## WHAT THE TASK REQUIRES
Once the pictures are set aside, copy the data below exactly as it stands.

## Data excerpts

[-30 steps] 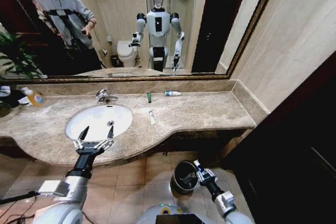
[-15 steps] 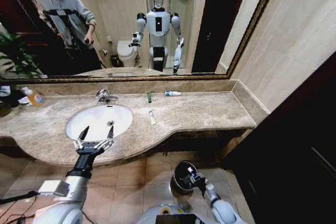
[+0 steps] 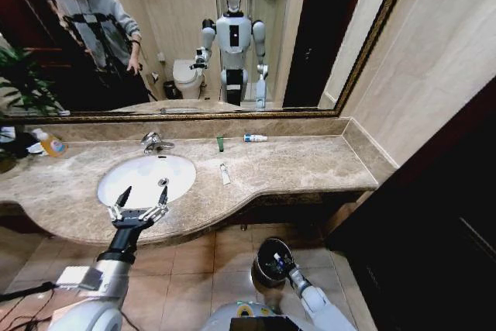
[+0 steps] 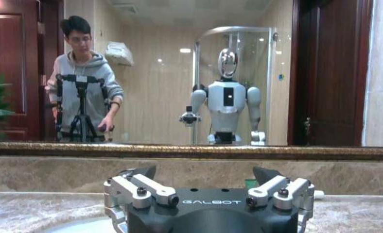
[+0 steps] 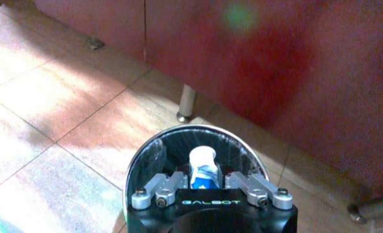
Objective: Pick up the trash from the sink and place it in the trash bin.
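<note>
My right gripper is shut on a blue-and-white tube, held upright just over the mouth of the black trash bin. In the head view the trash bin stands on the floor tiles under the counter, with my right gripper at its rim. My left gripper hangs open over the front edge of the white sink; its fingers hold nothing. On the counter right of the basin lie a white tube, a green tube and another blue-and-white tube.
A chrome tap stands behind the basin and an orange soap bottle sits at the counter's far left. A wall mirror runs behind the counter. A dark cabinet closes off the right side next to the bin.
My right gripper has dropped lower and drawn in toward the bin's mouth with the tube in it. The left arm has not moved.
</note>
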Controlling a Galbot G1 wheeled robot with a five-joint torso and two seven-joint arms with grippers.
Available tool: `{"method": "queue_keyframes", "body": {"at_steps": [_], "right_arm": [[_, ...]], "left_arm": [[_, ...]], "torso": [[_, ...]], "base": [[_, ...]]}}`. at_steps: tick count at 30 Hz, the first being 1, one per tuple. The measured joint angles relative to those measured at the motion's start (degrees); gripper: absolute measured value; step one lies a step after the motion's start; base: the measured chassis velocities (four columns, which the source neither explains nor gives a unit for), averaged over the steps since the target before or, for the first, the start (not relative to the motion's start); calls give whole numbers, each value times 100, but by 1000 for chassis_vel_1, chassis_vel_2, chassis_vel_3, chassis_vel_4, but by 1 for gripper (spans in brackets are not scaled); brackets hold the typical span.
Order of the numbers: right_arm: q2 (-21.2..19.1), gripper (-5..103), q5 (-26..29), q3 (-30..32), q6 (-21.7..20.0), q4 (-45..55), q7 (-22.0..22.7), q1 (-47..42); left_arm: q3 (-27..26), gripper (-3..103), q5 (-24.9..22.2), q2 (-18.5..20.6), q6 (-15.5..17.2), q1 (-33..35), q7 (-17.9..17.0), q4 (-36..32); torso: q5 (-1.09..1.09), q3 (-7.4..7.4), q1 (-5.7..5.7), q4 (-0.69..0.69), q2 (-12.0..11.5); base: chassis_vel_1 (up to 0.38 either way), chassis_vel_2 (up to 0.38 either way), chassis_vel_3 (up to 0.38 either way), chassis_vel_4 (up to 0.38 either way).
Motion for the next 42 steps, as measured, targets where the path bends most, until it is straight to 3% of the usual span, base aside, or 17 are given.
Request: {"method": "queue_keyframes", "body": {"at_steps": [11, 19, 20, 23, 25, 26, 28, 31, 42], "right_arm": [[215, 24, -252, 72, 214, -1315, 32, 567], [269, 56, -249, 52, 238, -1545, 55, 728], [269, 56, -249, 52, 238, -1545, 55, 728], [267, 72, -258, 48, 258, -1547, 56, 733], [264, 72, -260, 48, 262, -1545, 56, 729], [249, 83, -272, 47, 269, -1534, 56, 705], [243, 83, -272, 47, 273, -1525, 56, 690], [215, 97, -265, 53, 278, -1411, 58, 602], [87, 100, -138, 118, 695, -830, 320, 291]], "left_arm": [[0, 100, 0, 0, 0, 0, 0, 0], [0, 100, 0, 0, 0, 0, 0, 0], [0, 100, 0, 0, 0, 0, 0, 0], [0, 100, 0, 0, 0, 0, 0, 0], [0, 100, 0, 0, 0, 0, 0, 0], [0, 100, 0, 0, 0, 0, 0, 0], [0, 100, 0, 0, 0, 0, 0, 0], [0, 100, 0, 0, 0, 0, 0, 0], [0, 100, 0, 0, 0, 0, 0, 0]], "torso": [[1, 0, 0, 0, 0], [1, 0, 0, 1, 0], [1, 0, 0, 1, 0], [1, 0, 0, 1, 0], [2, -1, 0, 1, 0], [1, -1, 0, 1, 0], [1, 0, 0, 0, 0], [1, -1, -1, 1, 0], [3, -1, -1, 1, 0]], "base": [[0, 0, 0, 0], [0, 0, 0, 0], [0, 0, 0, 0], [0, 0, 0, 0], [0, 0, 0, 0], [0, 0, 0, 0], [0, 0, 0, 0], [0, 0, 0, 0], [0, 0, 0, 0]]}}
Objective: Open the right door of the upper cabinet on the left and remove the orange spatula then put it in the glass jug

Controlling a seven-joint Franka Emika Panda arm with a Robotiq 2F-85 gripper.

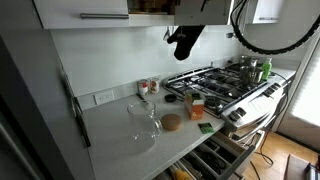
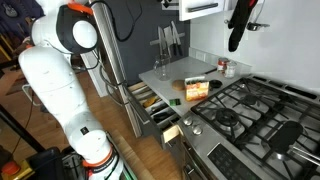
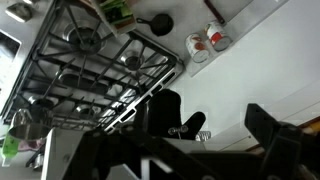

## EXERCISE RESULT
[-30 steps] 
[-15 steps] 
[+0 steps] 
[+0 steps] 
[+0 steps] 
Objective: Pick up the trash from the sink and place it in the trash bin.
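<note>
My right gripper is shut on a blue-and-white tube, held upright just over the mouth of the black trash bin. In the head view the trash bin stands on the floor tiles under the counter, with my right gripper at its rim. My left gripper hangs open over the front edge of the white sink; its fingers hold nothing. On the counter right of the basin lie a white tube, a green tube and another blue-and-white tube.
A chrome tap stands behind the basin and an orange soap bottle sits at the counter's far left. A wall mirror runs behind the counter. A dark cabinet closes off the right side next to the bin.
My right gripper has dropped lower and drawn in toward the bin's mouth with the tube in it. The left arm has not moved.
</note>
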Controlling a Galbot G1 wheeled robot with a five-joint torso and two seven-joint arms with grippers.
Available tool: `{"method": "queue_keyframes", "body": {"at_steps": [_], "right_arm": [[_, ...]], "left_arm": [[_, ...]], "torso": [[_, ...]], "base": [[_, ...]]}}`. at_steps: tick count at 30 Hz, the first being 1, one per tuple. The measured joint angles relative to those measured at the motion's start (degrees); gripper: absolute measured value; step one lies a step after the motion's start; base: the measured chassis velocities (four columns, which the source neither explains nor gives a unit for), averaged over the steps since the target before or, for the first, the start (not relative to the motion's start); calls give whole numbers, each value times 100, but by 1000 for chassis_vel_1, chassis_vel_2, chassis_vel_3, chassis_vel_4, but by 1 for gripper (spans in brackets are not scaled); brackets hold the typical span.
Order of the numbers: right_arm: q2 (-21.2..19.1), gripper (-5..103), q5 (-26..29), q3 (-30..32), q6 (-21.7..20.0), q4 (-45..55), q7 (-22.0..22.7), q1 (-47..42); left_arm: q3 (-27..26), gripper (-3..103), q5 (-24.9..22.2), q2 (-18.5..20.6), q6 (-15.5..17.2), q1 (-33..35), q7 (-17.9..17.0), q4 (-36..32); torso: q5 (-1.09..1.09), q3 (-7.4..7.4), q1 (-5.7..5.7), q4 (-0.69..0.69), q2 (-12.0..11.5); base: chassis_vel_1 (up to 0.38 either way), chassis_vel_2 (up to 0.38 either way), chassis_vel_3 (up to 0.38 either way), chassis_vel_4 (up to 0.38 either way).
Motion for the next 42 steps, as measured, targets where the path bends most, until it is straight to 3% of the usual span, base aside, or 17 are given.
Request: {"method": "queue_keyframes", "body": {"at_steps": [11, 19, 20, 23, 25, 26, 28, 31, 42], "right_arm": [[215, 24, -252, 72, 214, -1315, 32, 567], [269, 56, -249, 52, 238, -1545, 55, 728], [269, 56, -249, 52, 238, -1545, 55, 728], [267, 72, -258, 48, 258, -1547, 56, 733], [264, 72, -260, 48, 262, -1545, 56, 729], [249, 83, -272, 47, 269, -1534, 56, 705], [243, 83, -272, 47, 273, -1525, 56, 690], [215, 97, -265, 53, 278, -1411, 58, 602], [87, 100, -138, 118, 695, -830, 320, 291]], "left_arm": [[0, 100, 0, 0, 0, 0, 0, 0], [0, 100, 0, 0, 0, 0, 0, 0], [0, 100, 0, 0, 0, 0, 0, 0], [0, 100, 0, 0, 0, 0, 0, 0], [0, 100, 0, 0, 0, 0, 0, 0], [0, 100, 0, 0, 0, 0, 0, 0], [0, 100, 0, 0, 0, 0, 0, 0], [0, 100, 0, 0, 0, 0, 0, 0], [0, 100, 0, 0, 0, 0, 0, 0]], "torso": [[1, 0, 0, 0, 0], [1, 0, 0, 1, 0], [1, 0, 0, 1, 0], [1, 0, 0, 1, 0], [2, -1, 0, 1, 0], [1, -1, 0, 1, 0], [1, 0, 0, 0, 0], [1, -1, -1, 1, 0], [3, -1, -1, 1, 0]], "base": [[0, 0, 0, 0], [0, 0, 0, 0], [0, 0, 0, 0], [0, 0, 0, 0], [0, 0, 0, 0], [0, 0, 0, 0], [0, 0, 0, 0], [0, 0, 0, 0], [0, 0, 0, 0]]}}
Objective: Open the right door of the upper cabinet on the left and remove the orange spatula then put it in the glass jug

Controlling a seven-joint Franka Emika Panda arm with a Robotiq 2F-85 gripper.

No other output belongs to this answer.